• Required action: Only one stretch of the data below should be repeated: the lines from the line containing "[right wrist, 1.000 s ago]" through the line containing "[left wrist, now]", inclusive, exactly as they are.

════════

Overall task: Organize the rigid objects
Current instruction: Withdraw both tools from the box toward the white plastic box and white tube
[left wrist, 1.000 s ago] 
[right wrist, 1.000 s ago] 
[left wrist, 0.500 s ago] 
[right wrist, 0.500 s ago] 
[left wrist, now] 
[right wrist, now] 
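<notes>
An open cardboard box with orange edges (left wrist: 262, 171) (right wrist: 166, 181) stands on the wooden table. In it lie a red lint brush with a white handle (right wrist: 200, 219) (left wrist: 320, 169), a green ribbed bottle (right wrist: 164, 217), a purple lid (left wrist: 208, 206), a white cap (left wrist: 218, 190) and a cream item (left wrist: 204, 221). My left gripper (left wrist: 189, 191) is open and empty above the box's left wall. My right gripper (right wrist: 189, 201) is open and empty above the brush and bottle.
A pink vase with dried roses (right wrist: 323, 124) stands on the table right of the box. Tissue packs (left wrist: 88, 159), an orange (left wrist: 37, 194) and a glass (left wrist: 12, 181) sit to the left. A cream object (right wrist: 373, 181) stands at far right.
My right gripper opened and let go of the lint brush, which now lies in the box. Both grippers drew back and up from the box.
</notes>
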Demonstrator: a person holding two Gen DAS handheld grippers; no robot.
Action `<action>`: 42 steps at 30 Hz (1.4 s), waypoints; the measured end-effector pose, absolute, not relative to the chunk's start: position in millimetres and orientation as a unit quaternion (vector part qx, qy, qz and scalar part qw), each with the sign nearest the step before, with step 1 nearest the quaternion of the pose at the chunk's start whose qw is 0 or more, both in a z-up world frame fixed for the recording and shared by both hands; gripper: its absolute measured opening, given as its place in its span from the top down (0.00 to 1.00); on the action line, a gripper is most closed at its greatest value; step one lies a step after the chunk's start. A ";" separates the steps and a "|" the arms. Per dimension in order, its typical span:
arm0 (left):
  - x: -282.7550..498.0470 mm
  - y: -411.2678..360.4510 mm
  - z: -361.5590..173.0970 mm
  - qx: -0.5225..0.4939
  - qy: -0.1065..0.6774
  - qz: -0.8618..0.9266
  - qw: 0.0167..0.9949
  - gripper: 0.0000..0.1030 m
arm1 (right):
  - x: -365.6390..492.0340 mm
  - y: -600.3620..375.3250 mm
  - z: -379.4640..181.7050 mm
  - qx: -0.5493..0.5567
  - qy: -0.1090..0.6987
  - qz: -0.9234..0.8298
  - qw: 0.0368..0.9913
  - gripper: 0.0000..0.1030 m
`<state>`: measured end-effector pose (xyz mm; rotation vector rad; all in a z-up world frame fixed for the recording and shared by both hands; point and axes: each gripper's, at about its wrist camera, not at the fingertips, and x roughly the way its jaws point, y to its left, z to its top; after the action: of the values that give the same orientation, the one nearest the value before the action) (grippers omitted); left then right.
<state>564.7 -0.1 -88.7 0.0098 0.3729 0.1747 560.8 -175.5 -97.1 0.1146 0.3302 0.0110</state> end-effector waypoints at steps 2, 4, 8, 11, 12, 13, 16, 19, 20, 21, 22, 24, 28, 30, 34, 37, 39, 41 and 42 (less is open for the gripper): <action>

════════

• Answer section:
[right wrist, 1.000 s ago] 
[left wrist, 0.500 s ago] 
[right wrist, 0.500 s ago] 
[left wrist, now] 

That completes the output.